I don’t know whether taxi drivers can be replaced by a phone app. It is probably possible that they will be, since just about anybody who can drive a car also has a smart phone. And it is also quite possible that the “Uber” phone app will be replaced by driverless cars within a few years.

Other professions that are not very popular include for instance dentists, lawyers, and some types of medical doctors, such as proctologists, but also psychologists. The reasons for this are again quite evident – we tend not to like people who stick their hands into our body orifices, or who mostly just talk for a living, especially if they can charge us a lot of money for it.

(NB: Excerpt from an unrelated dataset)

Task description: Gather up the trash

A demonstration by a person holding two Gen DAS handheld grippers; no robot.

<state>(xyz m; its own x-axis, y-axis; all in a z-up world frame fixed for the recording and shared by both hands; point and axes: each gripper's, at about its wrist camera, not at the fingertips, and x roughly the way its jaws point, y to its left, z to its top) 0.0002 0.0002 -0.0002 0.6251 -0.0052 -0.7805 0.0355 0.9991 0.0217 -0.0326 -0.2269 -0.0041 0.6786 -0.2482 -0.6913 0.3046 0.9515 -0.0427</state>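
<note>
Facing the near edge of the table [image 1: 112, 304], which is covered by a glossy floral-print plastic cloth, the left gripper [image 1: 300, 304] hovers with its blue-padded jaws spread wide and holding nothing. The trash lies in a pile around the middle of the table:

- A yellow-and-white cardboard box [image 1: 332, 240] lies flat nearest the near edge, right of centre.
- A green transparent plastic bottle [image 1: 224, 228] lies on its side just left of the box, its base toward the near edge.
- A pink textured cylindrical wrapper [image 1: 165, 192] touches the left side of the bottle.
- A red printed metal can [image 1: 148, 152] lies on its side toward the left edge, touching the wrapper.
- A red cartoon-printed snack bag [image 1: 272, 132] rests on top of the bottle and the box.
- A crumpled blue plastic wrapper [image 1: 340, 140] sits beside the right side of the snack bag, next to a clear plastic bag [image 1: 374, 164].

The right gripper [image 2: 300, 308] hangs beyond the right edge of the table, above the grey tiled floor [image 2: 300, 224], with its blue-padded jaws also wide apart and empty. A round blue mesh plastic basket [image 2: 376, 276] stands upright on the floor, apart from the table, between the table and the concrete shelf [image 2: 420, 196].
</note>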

But why do people dislike my profession to the point that they would want to do away with it, I wonder? Although most translators don’t make a whole lot of money, never did, and probably never will, several generations of people have been trying to get rid of our profession for more than a half century now.

First they thought that they would get rid of human translators (HT) with machine translation (MT). Many people still think that the days of human translators are numbered because of MT. But it turns out that the more people use MT, the more they need HT for real translation that actually makes sense.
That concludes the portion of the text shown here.